Aliases for NDE1 Gene
External Ids for NDE1 Gene
Previous GeneCards Identifiers for NDE1 Gene
This gene encodes a member of the nuclear distribution E (NudE) family of proteins. The encoded protein is localized at the centrosome and interacts with other centrosome components as part of a multiprotein complex that regulates dynein function. This protein plays an essential role in microtubule organization, mitosis and neuronal migration. Mutations in this gene cause lissencephaly 4, a disorder characterized by lissencephaly, severe brain atrophy, microcephaly, and severe cognitive disability. Alternative splicing results in multiple transcript variants. [provided by RefSeq, Mar 2012]
GeneCards Summary for NDE1 Gene
NDE1 (NudE Neurodevelopment Protein 1) is a Protein Coding gene. Diseases associated with NDE1 include Microhydranencephaly and Lissencephaly 4. Among its related pathways are Signaling by GPCR and Regulation of PLK1 Activity at G2/M Transition. Gene Ontology (GO) annotations related to this gene include identical protein binding and microtubule binding. An important paralog of this gene is NDEL1.
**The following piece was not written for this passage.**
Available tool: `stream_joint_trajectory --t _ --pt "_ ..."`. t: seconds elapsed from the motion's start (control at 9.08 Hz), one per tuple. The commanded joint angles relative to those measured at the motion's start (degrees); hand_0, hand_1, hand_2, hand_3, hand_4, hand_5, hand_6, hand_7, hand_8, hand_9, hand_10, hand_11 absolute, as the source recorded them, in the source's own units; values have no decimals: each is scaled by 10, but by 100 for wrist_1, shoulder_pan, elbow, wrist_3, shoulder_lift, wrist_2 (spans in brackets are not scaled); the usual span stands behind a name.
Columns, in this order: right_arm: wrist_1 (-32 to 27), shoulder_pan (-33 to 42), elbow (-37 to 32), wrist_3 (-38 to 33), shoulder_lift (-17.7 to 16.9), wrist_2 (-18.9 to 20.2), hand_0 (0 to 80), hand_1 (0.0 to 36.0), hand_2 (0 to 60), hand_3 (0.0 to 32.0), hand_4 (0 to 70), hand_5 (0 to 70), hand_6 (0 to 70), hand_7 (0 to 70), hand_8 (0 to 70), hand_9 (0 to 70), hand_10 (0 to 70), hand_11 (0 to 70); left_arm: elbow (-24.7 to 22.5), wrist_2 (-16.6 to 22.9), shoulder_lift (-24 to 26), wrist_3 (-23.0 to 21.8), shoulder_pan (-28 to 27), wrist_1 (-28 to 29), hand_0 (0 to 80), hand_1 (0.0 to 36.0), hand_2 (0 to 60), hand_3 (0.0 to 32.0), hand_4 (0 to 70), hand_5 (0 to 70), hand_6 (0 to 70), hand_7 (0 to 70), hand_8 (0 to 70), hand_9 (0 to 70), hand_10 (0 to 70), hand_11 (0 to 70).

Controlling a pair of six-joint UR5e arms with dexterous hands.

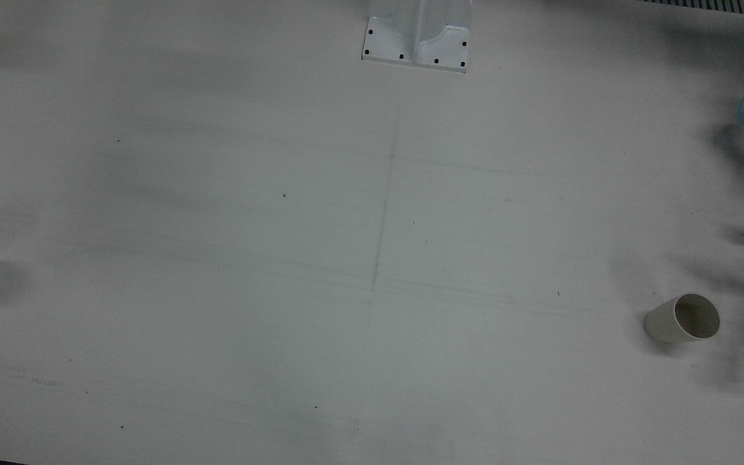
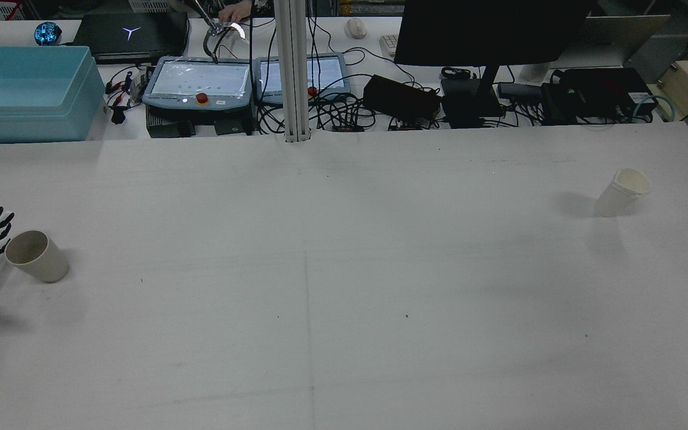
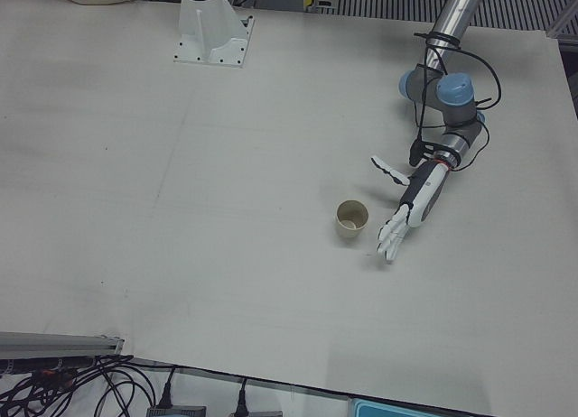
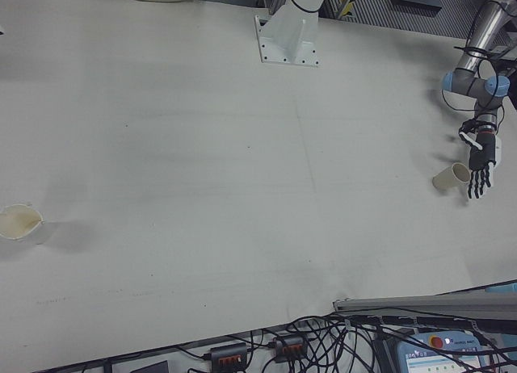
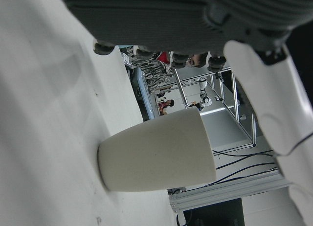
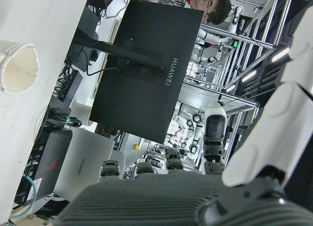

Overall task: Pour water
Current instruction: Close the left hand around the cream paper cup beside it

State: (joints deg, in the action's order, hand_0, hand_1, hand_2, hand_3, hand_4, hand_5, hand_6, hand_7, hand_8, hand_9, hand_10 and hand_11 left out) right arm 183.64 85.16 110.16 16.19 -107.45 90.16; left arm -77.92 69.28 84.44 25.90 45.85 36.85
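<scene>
Beige paper cup (image 3: 350, 219) stands upright on the white table (image 3: 226, 209), just beside the left hand (image 3: 411, 205), not touching. Left hand: black-and-white fingers (image 3: 392, 236) spread flat and straight, holding nothing. Second cup, a white paper cup with a pinched rim (image 2: 622, 191), sits well apart at the table's opposite end. Right hand (image 6: 205, 196) seen only from its own camera; fingers extended, nothing in its grasp. Black monitor (image 2: 487, 30) beyond the table.

beige cup (image 3: 350, 219) upright, white cup (image 2: 622, 192) upright
</scene>
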Motion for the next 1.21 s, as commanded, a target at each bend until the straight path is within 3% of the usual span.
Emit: stream_joint_trajectory --t 0.0,0.11,0.55,0.77,1.1 --pt "-12 18 23 -45 4 -7 445 95 110 0 103 570 41 96 11 12 26 46 110 261 204 -15 -6 -317 476 92 13 180 104 0 0 94 0 4 0 0" --pt "-12 27 41 -45 4 -7 446 97 107 0 96 539 36 88 10 10 20 38 75 322 204 -67 3 -379 481 101 20 182 106 0 0 96 0 5 0 0" --pt "-21 36 32 -89 13 2 442 94 103 0 95 548 37 88 11 10 18 35 101 349 502 -94 3 -774 486 104 18 174 114 0 0 103 0 6 0 0" --pt "-30 44 41 -89 13 -7 441 93 98 0 91 528 34 84 10 8 17 32 110 349 617 -94 3 -872 502 131 41 168 114 0 0 108 0 7 0 0" --pt "-30 80 41 -89 13 1 442 92 97 0 95 524 34 83 11 8 16 31 119 340 670 -76 -6 -925 497 124 42 164 120 0 0 108 0 7 0 0"
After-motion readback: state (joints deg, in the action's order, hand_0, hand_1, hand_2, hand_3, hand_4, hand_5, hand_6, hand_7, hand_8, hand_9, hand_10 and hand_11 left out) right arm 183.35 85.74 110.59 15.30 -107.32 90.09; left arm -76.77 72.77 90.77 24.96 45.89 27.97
UniProtKB/Swiss-Prot Summary for NDE1 Gene
Required for centrosome duplication and formation and function of the mitotic spindle. Essential for the development of the cerebral cortex. May regulate the production of neurons by controlling the orientation of the mitotic spindle during division of cortical neuronal progenitors of the proliferative ventricular zone of the brain. Orientation of the division plane perpendicular to the layers of the cortex gives rise to two proliferative neuronal progenitors whereas parallel orientation of the division plane yields one proliferative neuronal progenitor and a post-mitotic neuron. A premature shift towards a neuronal fate within the progenitor population may result in an overall reduction in the final number of neurons and an increase in the number of neurons in the deeper layers of the cortex.